All of lore.kernel.org
 help / color / mirror / Atom feed
From: "tip-bot2 for Kirill A. Shutemov" <tip-bot2@linutronix.de>
To: linux-tip-commits@vger.kernel.org
Cc: Kuppuswamy Sathyanarayanan 
	<sathyanarayanan.kuppuswamy@linux.intel.com>,
	"Kirill A. Shutemov" <kirill.shutemov@linux.intel.com>,
	Dave Hansen <dave.hansen@linux.intel.com>,
	Andi Kleen <ak@linux.intel.com>, Tony Luck <tony.luck@intel.com>,
	Thomas Gleixner <tglx@linutronix.de>,
	x86@kernel.org, linux-kernel@vger.kernel.org
Subject: [tip: x86/tdx] x86/tdx: Handle in-kernel MMIO
Date: Sat, 09 Apr 2022 01:27:34 -0000	[thread overview]
Message-ID: <164946765464.4207.3715751176055921036.tip-bot2@tip-bot2> (raw)
In-Reply-To: <20220405232939.73860-12-kirill.shutemov@linux.intel.com>

The following commit has been merged into the x86/tdx branch of tip:

Commit-ID:     31d58c4e557d46fa7f8557714250fb6f89c941ae
Gitweb:        https://git.kernel.org/tip/31d58c4e557d46fa7f8557714250fb6f89c941ae
Author:        Kirill A. Shutemov <kirill.shutemov@linux.intel.com>
AuthorDate:    Wed, 06 Apr 2022 02:29:20 +03:00
Committer:     Dave Hansen <dave.hansen@linux.intel.com>
CommitterDate: Thu, 07 Apr 2022 08:27:51 -07:00

x86/tdx: Handle in-kernel MMIO

In non-TDX VMs, MMIO is implemented by providing the guest a mapping
which will cause a VMEXIT on access and then the VMM emulating the
instruction that caused the VMEXIT. That's not possible for TDX VM.

To emulate an instruction an emulator needs two things:

  - R/W access to the register file to read/modify instruction arguments
    and see RIP of the faulted instruction.

  - Read access to memory where instruction is placed to see what to
    emulate. In this case it is guest kernel text.

Both of them are not available to VMM in TDX environment:

  - Register file is never exposed to VMM. When a TD exits to the module,
    it saves registers into the state-save area allocated for that TD.
    The module then scrubs these registers before returning execution
    control to the VMM, to help prevent leakage of TD state.

  - TDX does not allow guests to execute from shared memory.

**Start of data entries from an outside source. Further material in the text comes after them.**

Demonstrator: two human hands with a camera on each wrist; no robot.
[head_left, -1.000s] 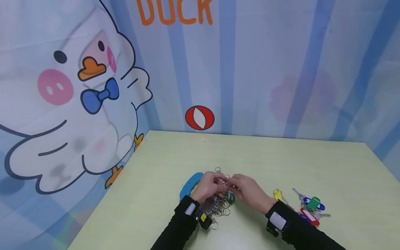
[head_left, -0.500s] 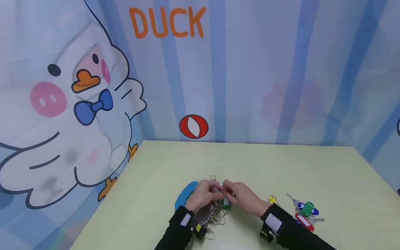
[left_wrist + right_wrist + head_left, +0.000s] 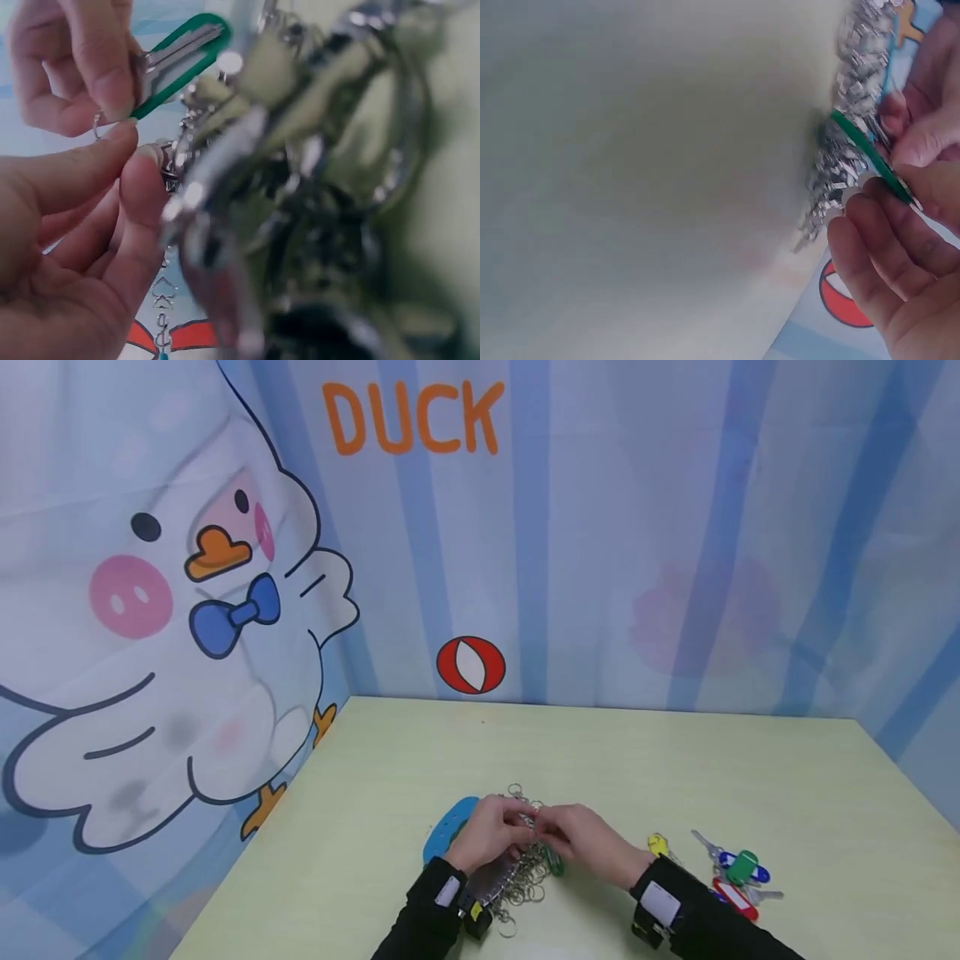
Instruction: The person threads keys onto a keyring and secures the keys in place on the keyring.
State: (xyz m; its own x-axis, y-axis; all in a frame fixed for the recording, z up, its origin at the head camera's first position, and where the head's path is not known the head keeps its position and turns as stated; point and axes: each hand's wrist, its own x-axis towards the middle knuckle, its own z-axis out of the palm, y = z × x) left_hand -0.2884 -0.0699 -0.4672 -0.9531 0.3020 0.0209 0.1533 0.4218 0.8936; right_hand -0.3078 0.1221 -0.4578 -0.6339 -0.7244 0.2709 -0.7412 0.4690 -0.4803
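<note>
My left hand point(image 3: 491, 833) and right hand point(image 3: 588, 845) meet fingertip to fingertip above a heap of silver key rings point(image 3: 528, 885). Between the right thumb and fingers is a green key tag point(image 3: 176, 79) with a silver key point(image 3: 184, 52) lying along it; the same tag appears edge-on in the right wrist view. The left thumb and index finger pinch at a small metal ring point(image 3: 97, 124), mostly covered by fingertips. Blurred rings point(image 3: 300, 165) crowd the left wrist view, and a thin chain point(image 3: 163, 296) hangs behind the left fingers.
A blue curved item point(image 3: 450, 828) lies beyond the left hand, partly hidden by it. To the right, near the right sleeve, are a yellow key tag point(image 3: 658, 845), a green tag point(image 3: 742, 867), a red tag point(image 3: 735, 898) and several keys. A printed curtain stands behind the table point(image 3: 600, 743).
The head view has tilted and shifted slightly. Both hands stay together over the rings with small finger movements; the green tag shows less between them now.
</note>
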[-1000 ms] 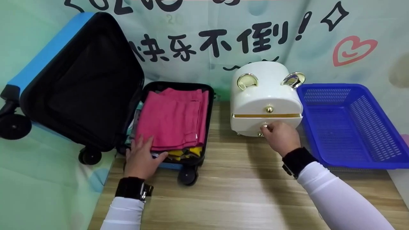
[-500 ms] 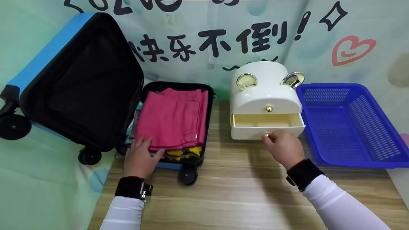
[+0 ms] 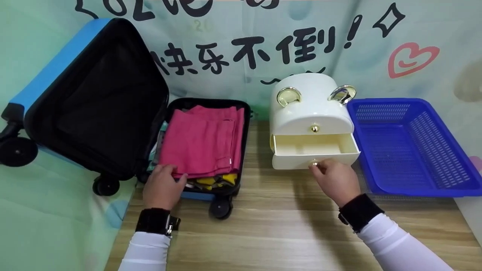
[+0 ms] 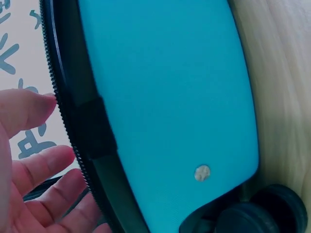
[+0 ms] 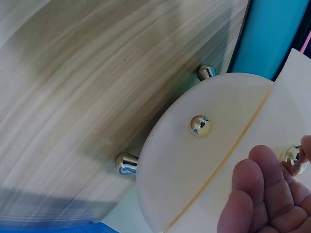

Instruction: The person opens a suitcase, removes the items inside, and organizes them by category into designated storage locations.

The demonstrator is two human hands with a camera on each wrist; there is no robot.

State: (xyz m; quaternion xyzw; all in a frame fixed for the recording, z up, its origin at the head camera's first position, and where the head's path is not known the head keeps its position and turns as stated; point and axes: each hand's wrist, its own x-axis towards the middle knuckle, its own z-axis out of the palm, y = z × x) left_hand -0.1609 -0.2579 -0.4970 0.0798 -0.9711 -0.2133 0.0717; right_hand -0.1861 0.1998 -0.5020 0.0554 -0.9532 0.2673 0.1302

All executed
    instructions are in TD-private memory. Being private to the TD, VMMs
    have no way to access TD-private memory and no way to read the
    instruction to decode and emulate it.

In TDX the MMIO regions are instead configured by VMM to trigger a #VE
exception in the guest.

Add #VE handling that emulates the MMIO instruction inside the guest and
converts it into a controlled hypercall to the host.

This approach is bad for performance. But, it has (virtually) no impact
on the size of the kernel image and will work for a wide variety of
drivers. This allows TDX deployments to use arbitrary devices and device
drivers, including virtio. TDX customers have asked for the capability
to use random devices in their deployments.

In other words, even if all of the work was done to paravirtualize all
x86 MMIO users and virtio, this approach would still be needed. There
is essentially no way to get rid of this code.

This approach is functional for all in-kernel MMIO users current and
future and does so with a minimal amount of code and kernel image bloat.

MMIO addresses can be used with any CPU instruction that accesses
memory. Address only MMIO accesses done via io.h helpers, such as
'readl()' or 'writeq()'.

Any CPU instruction that accesses memory can also be used to access
MMIO.  However, by convention, MMIO access are typically performed via
io.h helpers such as 'readl()' or 'writeq()'.

The io.h helpers intentionally use a limited set of instructions when
accessing MMIO.  This known, limited set of instructions makes MMIO
instruction decoding and emulation feasible in KVM hosts and SEV guests
today.

MMIO accesses performed without the io.h helpers are at the mercy of the
compiler.  Compilers can and will generate a much more broad set of
instructions which can not practically be decoded and emulated.  TDX
guests will oops if they encounter one of these decoding failures.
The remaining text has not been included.